== Assignment ==
Wherever the word "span" occurs in the listing below, copy that whole line.
---- Information supplied
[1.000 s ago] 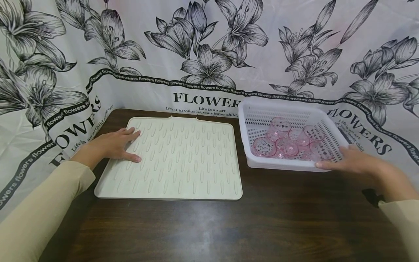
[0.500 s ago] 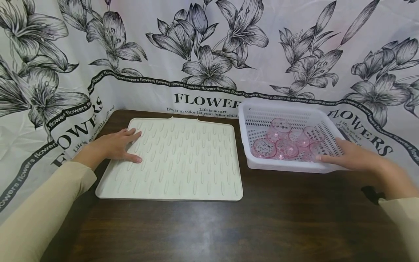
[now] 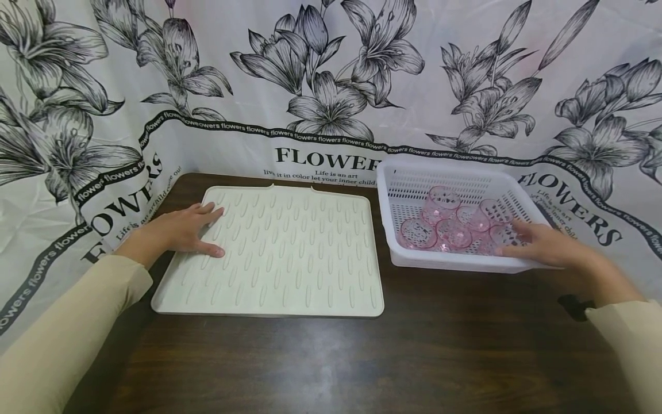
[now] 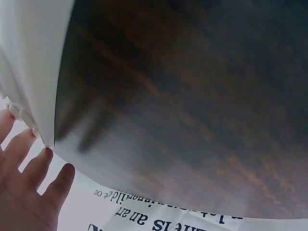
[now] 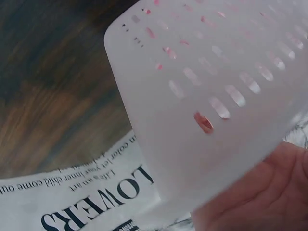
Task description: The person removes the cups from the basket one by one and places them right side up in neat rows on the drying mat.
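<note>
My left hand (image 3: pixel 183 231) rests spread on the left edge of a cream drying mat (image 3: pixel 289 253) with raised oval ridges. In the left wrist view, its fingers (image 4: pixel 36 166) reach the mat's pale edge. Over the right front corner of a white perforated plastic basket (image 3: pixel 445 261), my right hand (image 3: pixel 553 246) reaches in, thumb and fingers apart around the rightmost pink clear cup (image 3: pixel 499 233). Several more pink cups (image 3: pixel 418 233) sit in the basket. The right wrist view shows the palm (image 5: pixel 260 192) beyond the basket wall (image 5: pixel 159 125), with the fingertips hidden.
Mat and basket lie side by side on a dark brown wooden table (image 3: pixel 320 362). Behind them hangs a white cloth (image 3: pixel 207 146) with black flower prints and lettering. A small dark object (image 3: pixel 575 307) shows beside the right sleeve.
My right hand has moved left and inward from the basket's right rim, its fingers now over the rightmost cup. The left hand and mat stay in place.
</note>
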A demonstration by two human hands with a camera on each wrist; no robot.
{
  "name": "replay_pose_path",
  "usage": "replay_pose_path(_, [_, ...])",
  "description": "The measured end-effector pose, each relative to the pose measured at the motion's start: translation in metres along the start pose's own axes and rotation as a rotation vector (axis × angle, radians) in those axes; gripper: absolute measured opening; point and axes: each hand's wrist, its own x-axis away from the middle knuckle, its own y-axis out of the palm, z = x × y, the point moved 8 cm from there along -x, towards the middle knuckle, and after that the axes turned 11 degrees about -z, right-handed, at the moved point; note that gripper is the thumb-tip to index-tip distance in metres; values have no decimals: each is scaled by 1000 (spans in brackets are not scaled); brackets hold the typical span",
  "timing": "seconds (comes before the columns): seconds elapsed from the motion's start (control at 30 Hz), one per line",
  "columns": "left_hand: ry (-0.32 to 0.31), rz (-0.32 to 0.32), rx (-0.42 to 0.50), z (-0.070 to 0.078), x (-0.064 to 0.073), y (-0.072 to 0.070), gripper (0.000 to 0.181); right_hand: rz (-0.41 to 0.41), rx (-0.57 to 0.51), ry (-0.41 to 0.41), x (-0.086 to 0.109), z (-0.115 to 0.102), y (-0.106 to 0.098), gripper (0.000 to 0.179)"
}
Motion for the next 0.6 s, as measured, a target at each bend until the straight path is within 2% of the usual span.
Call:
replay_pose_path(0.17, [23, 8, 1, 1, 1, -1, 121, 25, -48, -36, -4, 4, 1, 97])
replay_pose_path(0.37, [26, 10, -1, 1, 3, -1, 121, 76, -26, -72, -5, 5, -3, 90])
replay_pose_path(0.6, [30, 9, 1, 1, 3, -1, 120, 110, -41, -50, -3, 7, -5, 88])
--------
== Response below ==
  "description": "The measured end-effector pose, each relative to the pose measured at the motion's start: translation in metres along the start pose's own axes and rotation as a rotation vector (axis × angle, radians) in those axes; gripper: absolute measured opening; point and axes: each hand's wrist, its own x-axis away from the middle knuckle, its own y-axis out of the palm, z = x × y, the point moved 8 cm from there along -x, towards the middle knuckle, and after that the axes turned 11 degrees about -z, right-handed, at the moved point; note that gripper is the thumb-tip to index-tip distance in metres; values have no decimals: each is scaled by 1000 (spans in brackets are not scaled); brackets hold the typical span",
Motion for the next 0.6 s, as measured, a target at each bend until the straight path is within 2% of the usual span.

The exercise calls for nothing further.